Let us my child to think about this wonderful fate: the pot is now at the University of East Anglia, an artistic masterpiece several centuries old, and its maker now dust. This man was well aware of the value of science and work, believed in science and translation of ideas into action I am also aware that the real value of rights is not money, but what is given to life from birth to death. I say to my child, there is sure to be a place for you among people with your knowledge yet no money; and I know that the world is transient and every human being will die inevitably, so be keen to do good and safe science and work and let the hatred and greed from your heart, you are to learn what will happen to you tomorrow. My child says to me: We should aim to do somethings valuable in this life, you have a right.

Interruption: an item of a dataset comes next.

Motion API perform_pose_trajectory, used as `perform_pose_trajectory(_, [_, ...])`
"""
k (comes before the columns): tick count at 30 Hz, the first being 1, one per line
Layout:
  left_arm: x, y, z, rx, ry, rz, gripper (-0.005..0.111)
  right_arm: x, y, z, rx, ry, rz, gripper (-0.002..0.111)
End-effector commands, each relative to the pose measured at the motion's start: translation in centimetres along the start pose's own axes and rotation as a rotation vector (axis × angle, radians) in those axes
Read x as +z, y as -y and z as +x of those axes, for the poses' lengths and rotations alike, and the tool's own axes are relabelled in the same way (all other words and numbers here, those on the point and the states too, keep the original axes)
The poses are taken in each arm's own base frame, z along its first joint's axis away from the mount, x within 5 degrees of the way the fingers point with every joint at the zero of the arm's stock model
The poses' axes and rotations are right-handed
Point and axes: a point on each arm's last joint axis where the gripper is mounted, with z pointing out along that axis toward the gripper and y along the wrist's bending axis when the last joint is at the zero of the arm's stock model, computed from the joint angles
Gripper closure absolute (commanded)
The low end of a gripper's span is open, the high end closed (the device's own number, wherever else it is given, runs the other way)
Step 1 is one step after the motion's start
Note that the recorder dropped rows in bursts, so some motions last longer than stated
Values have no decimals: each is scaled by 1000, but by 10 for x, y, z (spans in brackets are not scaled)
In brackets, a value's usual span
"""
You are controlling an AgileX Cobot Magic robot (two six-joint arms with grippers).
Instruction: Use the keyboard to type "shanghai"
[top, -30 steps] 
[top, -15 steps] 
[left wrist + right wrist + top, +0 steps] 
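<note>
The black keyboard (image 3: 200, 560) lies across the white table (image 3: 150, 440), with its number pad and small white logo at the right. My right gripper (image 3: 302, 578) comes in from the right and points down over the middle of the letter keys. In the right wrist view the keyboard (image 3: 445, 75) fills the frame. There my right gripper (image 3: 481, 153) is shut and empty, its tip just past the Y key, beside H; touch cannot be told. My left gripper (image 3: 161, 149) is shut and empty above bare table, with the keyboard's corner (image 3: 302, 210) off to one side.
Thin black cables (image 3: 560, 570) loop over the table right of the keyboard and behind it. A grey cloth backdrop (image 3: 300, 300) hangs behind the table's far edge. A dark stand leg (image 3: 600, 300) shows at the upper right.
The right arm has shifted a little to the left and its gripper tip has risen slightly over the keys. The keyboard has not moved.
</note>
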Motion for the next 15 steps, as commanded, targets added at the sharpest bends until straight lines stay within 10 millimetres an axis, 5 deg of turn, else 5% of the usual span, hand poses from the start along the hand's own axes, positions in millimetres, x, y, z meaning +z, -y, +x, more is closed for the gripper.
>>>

          I say to my child, let's see something else. We stop in front of a ceremonial dagger (Dagger with bird head pommel; Musk-ox horn, leather, abalone, shell, copper; North America, Northwest Coast, Tingit People; late C19th). I ask him what he thinks of this knife capped with an owl’s head. Terrified, he replies, no, no, I don’t like owls and knives. I ask him why not, and he tells me, because they are a symbol of evil and doom.

         

I smile and say to him, no my child, your information is wrong: the owl is a bird of prey, active mainly at night. The owl has often been associated by many as something ominous, and by others with wisdom; and remained a major focus in many myths and legends over the centuries. Bird images in India signify their status as objects of worship; and in Europe they have been portrayed as a symbol of stubbornness, while others saw them as a symbol of composure.

           

The owl uses its strong sense of hearing and two large eyes for good night vision in its hunt for mice, rabbits and other small animals. Its silent wings allow it to easily capture and kill its prey thanks to its smooth feathers, which mean that its flight is hardly heard. The owl has an advantage in the world of birds, in that its powerful night vision seeks out rodents and insects, and thus earns it the respect of the farmer and wider human environment alike. The owl is the only bird which can look behind itself, managing to cover an angle of up to 270 degrees: among creatures of the night, this a feature that is not matched even by cats. Owls exist in most parts of the world. They resemble hawks, with large strong feet, square beaks and long, sharp claws. They spend the day sleeping in caves or felled trees.

         

My child says to me, this is very good information about owls, but the owl is a killer. It kills rats and rabbits in order to eat them: it is a killer!!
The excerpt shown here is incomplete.